__Directions__. Your task is to return all of the entries below exactly, leaving out each picture.

__Supplied information__.
--------------------------------

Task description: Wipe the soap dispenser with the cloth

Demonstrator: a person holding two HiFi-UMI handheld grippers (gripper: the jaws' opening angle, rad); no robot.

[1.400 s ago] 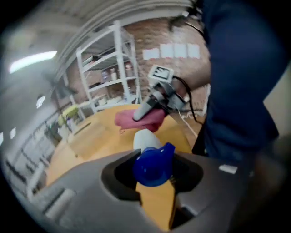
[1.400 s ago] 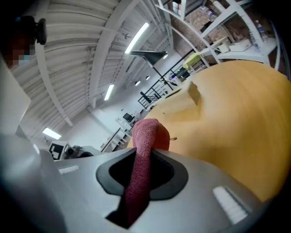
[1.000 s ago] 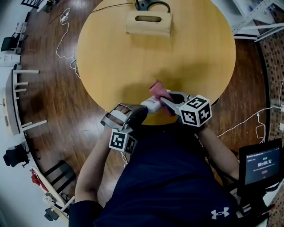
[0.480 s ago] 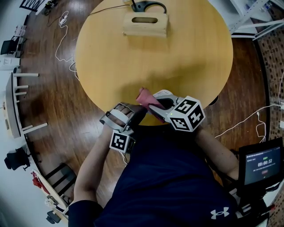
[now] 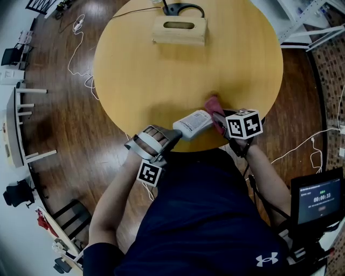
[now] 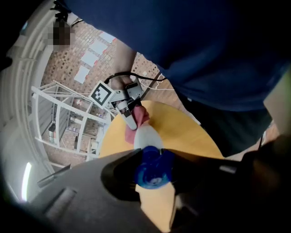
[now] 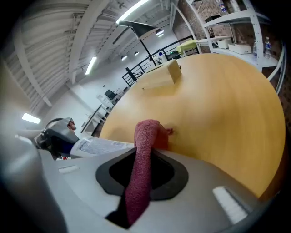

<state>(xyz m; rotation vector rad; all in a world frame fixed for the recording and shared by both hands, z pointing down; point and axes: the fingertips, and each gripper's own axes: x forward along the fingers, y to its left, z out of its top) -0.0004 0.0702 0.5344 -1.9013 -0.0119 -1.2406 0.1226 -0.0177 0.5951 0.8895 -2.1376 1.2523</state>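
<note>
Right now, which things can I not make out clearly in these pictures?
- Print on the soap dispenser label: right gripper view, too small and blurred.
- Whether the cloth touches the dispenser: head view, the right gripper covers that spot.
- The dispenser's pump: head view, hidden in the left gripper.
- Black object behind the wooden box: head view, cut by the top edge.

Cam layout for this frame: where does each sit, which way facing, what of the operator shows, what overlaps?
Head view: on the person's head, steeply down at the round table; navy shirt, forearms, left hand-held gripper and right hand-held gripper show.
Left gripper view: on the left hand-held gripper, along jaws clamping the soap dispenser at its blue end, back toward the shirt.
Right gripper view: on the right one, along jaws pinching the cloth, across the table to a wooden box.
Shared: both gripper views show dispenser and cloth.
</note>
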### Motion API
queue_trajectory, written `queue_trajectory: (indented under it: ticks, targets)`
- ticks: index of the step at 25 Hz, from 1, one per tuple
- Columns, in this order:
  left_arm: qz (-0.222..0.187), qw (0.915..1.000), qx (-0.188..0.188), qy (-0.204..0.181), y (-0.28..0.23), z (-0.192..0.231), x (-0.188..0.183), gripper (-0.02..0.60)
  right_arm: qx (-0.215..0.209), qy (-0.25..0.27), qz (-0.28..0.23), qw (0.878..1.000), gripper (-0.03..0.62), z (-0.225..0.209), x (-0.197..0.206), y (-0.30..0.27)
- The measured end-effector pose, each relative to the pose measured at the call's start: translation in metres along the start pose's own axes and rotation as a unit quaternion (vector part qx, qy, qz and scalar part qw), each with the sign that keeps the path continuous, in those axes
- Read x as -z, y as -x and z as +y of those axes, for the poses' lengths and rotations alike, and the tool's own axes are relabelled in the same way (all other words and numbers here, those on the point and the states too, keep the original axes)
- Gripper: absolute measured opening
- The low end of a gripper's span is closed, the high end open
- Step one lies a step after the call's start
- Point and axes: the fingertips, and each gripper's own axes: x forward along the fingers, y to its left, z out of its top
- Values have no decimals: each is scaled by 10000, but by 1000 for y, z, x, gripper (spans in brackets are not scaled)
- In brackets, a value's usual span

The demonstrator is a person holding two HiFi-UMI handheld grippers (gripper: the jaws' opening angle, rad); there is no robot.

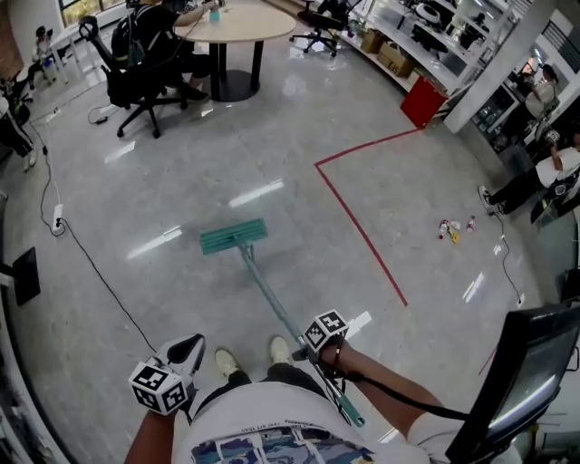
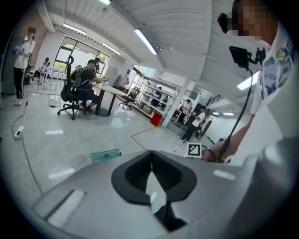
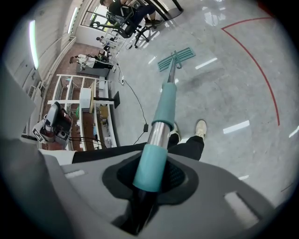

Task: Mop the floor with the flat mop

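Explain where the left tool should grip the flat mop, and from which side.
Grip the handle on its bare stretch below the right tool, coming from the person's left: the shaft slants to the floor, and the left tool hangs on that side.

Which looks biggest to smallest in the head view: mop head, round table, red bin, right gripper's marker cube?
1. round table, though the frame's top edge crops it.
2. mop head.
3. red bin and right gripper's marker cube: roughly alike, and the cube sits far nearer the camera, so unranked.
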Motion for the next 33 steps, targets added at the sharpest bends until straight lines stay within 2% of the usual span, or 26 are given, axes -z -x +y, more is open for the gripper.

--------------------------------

__Exercise solution__.
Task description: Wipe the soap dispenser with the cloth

Demonstrator: a person holding two HiFi-UMI handheld grippers (gripper: the jaws' opening angle, rad); no robot.

[1.400 s ago] 
[1.400 s ago] 
[1.000 s ago] 
[0.480 s ago] 
[now] 
[now] 
[now] 

<state>(xyz m; rotation vector rad; all in a world frame fixed for the recording and shared by both hands, z pointing down; point and axes: the fingertips, and each gripper's own axes: x forward along the fingers, y to its left, z out of its top) -0.0004 0.0702 0.5344 -1.9013 -0.0119 -1.2406 0.1226 -0.0177 0.5951 0.8895 -2.1376 1.2523</state>
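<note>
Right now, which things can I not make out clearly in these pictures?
- Print on the soap dispenser label: right gripper view, too small and blurred.
- Whether the cloth touches the dispenser: head view, the right gripper covers that spot.
- The dispenser's pump: head view, hidden in the left gripper.
- Black object behind the wooden box: head view, cut by the top edge.

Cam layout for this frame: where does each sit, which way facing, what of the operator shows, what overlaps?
Head view: on the person's head, steeply down at the round table; navy shirt, forearms, left hand-held gripper and right hand-held gripper show.
Left gripper view: on the left hand-held gripper, along jaws clamping the soap dispenser at its blue end, back toward the shirt.
Right gripper view: on the right one, along jaws pinching the cloth, across the table to a wooden box.
Shared: both gripper views show dispenser and cloth.
</note>
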### Motion API
queue_trajectory, written `queue_trajectory: (indented under it: ticks, targets)`
- ticks: index of the step at 25 Hz, from 1, one per tuple
- Columns, in this order:
  left_arm: qz (-0.222..0.187), qw (0.915..1.000), qx (-0.188..0.188), qy (-0.204..0.181), y (-0.28..0.23), z (-0.192..0.231), x (-0.188..0.183), gripper (-0.02..0.60)
  right_arm: qx (-0.215..0.209), qy (-0.25..0.27), qz (-0.28..0.23), qw (0.878..1.000), gripper (-0.03..0.62), z (-0.225..0.209), x (-0.197..0.206), y (-0.30..0.27)
- The measured end-effector pose, each relative to the pose measured at the call's start: translation in metres along the start pose's own axes and rotation as a unit quaternion (vector part qx, qy, qz and scalar part qw), each with the sign that keeps the path continuous, in those axes
- Read x as -z, y as -x and z as +y of those axes, for the poses' lengths and rotations alike, and the tool's own axes are relabelled in the same way (all other words and numbers here, those on the point and the states too, keep the original axes)
- Gripper: absolute measured opening
- The low end of a gripper's span is closed, the high end open
- Step one lies a step after the call's start
- Point and axes: the fingertips, and each gripper's own axes: x forward along the fingers, y to its left, z out of its top
- Values have no decimals: each is scaled by 10000, but by 1000 for y, z, x, gripper (spans in brackets are not scaled)
- In brackets, a value's usual span

The demonstrator is a person holding two HiFi-UMI handheld grippers (gripper: the jaws' opening angle, rad); there is no robot.


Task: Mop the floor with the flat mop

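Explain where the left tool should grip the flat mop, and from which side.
Grip the handle on its bare stretch below the right tool, coming from the person's left: the shaft slants to the floor, and the left tool hangs on that side.

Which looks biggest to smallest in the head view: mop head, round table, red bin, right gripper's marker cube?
1. round table, though the frame's top edge crops it.
2. mop head.
3. red bin and right gripper's marker cube: roughly alike, and the cube sits far nearer the camera, so unranked.
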Motion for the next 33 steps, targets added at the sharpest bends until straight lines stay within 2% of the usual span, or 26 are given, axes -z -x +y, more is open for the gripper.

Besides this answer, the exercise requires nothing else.